Task description: Reproduce the listing below in full and exactly; no pictures belong in the copy.

Data below:
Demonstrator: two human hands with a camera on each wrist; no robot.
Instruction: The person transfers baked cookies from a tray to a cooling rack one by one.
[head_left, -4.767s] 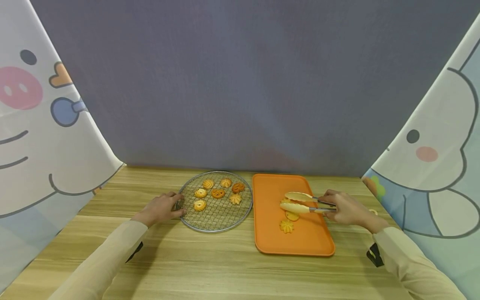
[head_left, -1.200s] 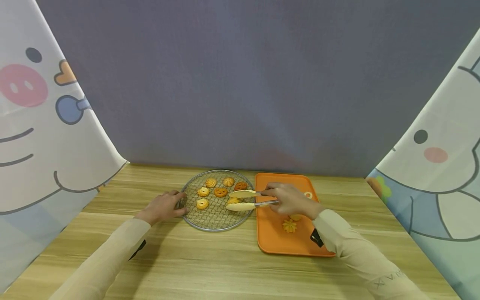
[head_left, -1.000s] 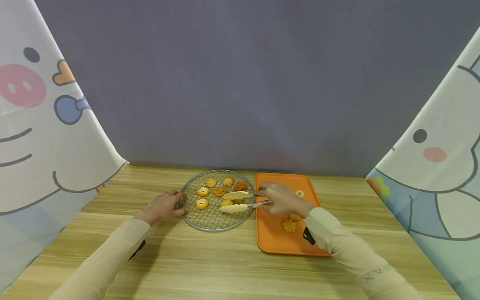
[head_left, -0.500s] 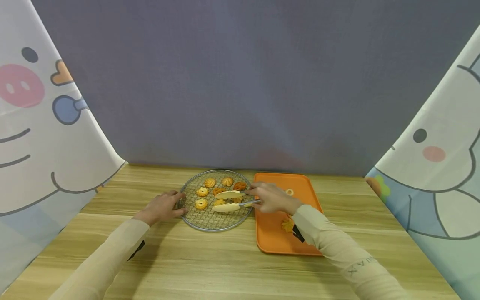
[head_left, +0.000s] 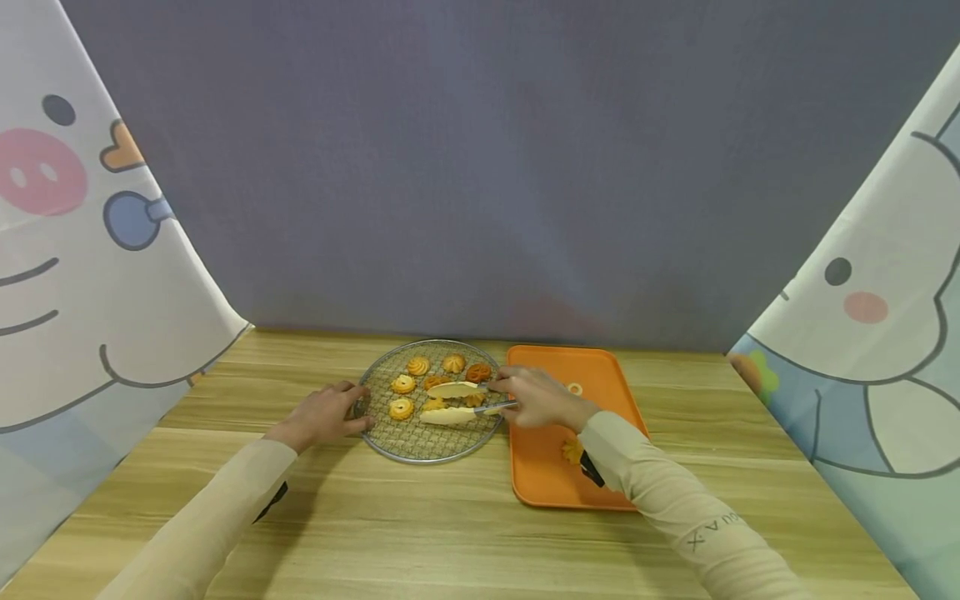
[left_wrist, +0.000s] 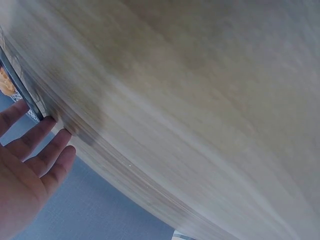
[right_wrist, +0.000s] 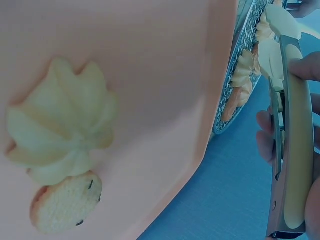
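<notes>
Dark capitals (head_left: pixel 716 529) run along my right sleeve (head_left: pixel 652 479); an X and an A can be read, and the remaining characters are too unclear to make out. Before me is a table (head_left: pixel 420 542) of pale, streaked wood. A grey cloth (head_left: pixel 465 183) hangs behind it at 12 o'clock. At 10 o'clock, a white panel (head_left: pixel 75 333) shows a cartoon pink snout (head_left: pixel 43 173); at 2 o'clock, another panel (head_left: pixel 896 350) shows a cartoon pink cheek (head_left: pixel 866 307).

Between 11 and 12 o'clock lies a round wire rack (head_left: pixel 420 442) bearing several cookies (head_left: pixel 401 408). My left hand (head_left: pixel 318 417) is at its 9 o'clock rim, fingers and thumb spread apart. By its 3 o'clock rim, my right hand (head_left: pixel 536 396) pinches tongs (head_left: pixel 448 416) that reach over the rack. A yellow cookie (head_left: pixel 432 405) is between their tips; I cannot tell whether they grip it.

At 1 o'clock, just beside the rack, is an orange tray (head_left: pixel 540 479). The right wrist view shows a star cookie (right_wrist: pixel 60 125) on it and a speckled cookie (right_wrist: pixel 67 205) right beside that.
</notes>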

Written answer:
Demonstrator: two human hands with a camera on each wrist; no robot.
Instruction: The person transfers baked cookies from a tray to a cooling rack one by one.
[head_left, -4.767s] 
[head_left, -1.200s] 
[head_left, -1.000s] 
[head_left, -0.500s] 
[head_left, +0.000s] 
[left_wrist, +0.000s] 
[right_wrist, +0.000s] 
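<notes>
Dark capitals (head_left: pixel 716 529) run along my right sleeve (head_left: pixel 652 479); an X and an A can be read, and the remaining characters are too unclear to make out. Before me is a table (head_left: pixel 420 542) of pale, streaked wood. A grey cloth (head_left: pixel 465 183) hangs behind it at 12 o'clock. At 10 o'clock, a white panel (head_left: pixel 75 333) shows a cartoon pink snout (head_left: pixel 43 173); at 2 o'clock, another panel (head_left: pixel 896 350) shows a cartoon pink cheek (head_left: pixel 866 307).

Between 11 and 12 o'clock lies a round wire rack (head_left: pixel 420 442) bearing several cookies (head_left: pixel 401 408). My left hand (head_left: pixel 318 417) is at its 9 o'clock rim, fingers and thumb spread apart. By its 3 o'clock rim, my right hand (head_left: pixel 536 396) pinches tongs (head_left: pixel 448 416) that reach over the rack. A yellow cookie (head_left: pixel 432 405) is between their tips; I cannot tell whether they grip it.

At 1 o'clock, just beside the rack, is an orange tray (head_left: pixel 540 479). The right wrist view shows a star cookie (right_wrist: pixel 60 125) on it and a speckled cookie (right_wrist: pixel 67 205) right beside that.
</notes>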

That concludes the exercise.